Regional Haze Rule (RHR): The RHR was adopted in an effort to improve visibility in national parks and wilderness areas. The RHR requires states, in coordination with the EPA and other governmental agencies, to develop and implement plans to achieve natural visibility conditions. The second RHR implementation period covers the years of 2018 and 2028, with state implementation plans to be submitted to the EPA by July 31, 2021.
Coyote Station, OTP's jointly-owned coal-fired power plant, is subject to assessment under the North Dakota state implementation plan of the second assessment period of the RHR. We cannot predict with certainty the impact the state implementation plan may have on our business until the plan is finalized and adopted. However, significant emission control investments could be required, and the recovery of such costs from customers would require regulatory approval. Alternatively, investments in emission control equipment may prove to be uneconomic and result in a required early retirement of, or the sale of our interest in, Coyote Station. We cannot estimate the financial effects such a retirement or sale may have on our consolidated operating results, financial position or cash flows, but such amounts could be material and the recovery of such costs from customers would be subject to regulatory approval.
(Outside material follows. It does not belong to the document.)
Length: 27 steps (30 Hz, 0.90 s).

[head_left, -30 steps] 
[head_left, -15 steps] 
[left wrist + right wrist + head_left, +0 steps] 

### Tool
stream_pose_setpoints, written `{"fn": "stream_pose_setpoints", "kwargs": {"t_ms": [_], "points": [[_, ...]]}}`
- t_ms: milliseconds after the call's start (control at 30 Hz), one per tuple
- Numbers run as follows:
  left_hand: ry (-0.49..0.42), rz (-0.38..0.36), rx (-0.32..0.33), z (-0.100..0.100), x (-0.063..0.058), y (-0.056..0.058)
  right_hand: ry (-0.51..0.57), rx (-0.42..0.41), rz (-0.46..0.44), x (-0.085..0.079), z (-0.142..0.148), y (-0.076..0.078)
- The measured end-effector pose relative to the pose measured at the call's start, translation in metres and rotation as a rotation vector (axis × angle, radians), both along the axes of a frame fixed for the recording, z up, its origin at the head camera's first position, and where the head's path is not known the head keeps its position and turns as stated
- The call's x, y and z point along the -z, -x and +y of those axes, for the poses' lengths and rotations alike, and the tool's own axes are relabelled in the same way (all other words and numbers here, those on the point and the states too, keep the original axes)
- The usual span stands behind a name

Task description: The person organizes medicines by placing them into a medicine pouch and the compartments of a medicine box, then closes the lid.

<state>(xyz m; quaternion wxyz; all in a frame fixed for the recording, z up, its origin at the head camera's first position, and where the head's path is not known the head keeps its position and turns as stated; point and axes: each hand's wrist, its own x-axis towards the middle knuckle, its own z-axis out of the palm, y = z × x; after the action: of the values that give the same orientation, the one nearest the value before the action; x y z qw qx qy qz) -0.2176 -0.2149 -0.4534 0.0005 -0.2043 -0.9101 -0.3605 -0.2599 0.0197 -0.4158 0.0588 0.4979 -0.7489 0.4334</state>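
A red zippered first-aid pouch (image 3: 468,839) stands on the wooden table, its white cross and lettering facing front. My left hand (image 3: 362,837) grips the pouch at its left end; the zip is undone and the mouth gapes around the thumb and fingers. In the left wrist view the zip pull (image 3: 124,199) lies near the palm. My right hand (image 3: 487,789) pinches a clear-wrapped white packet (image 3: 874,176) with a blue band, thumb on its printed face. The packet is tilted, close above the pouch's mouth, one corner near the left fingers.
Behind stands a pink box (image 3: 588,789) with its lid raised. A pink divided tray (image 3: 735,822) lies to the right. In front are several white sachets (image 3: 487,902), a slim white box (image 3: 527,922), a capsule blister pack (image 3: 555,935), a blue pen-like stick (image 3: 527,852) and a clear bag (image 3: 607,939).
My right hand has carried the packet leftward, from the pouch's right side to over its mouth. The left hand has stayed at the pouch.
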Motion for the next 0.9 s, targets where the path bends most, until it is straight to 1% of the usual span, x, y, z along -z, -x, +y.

Other Contingencies: We are party to litigation and regulatory enforcement matters arising in the normal course of business. We regularly analyze relevant information and, as necessary, estimate and record accrued liabilities for matters in which a loss is probable of occurring and can be reasonably estimated. We believe the effect on our consolidated operating results, financial position and cash flows, if any, for the disposition of all matters pending as of December 31, 2020, other than those relating to the RHR, will not be material.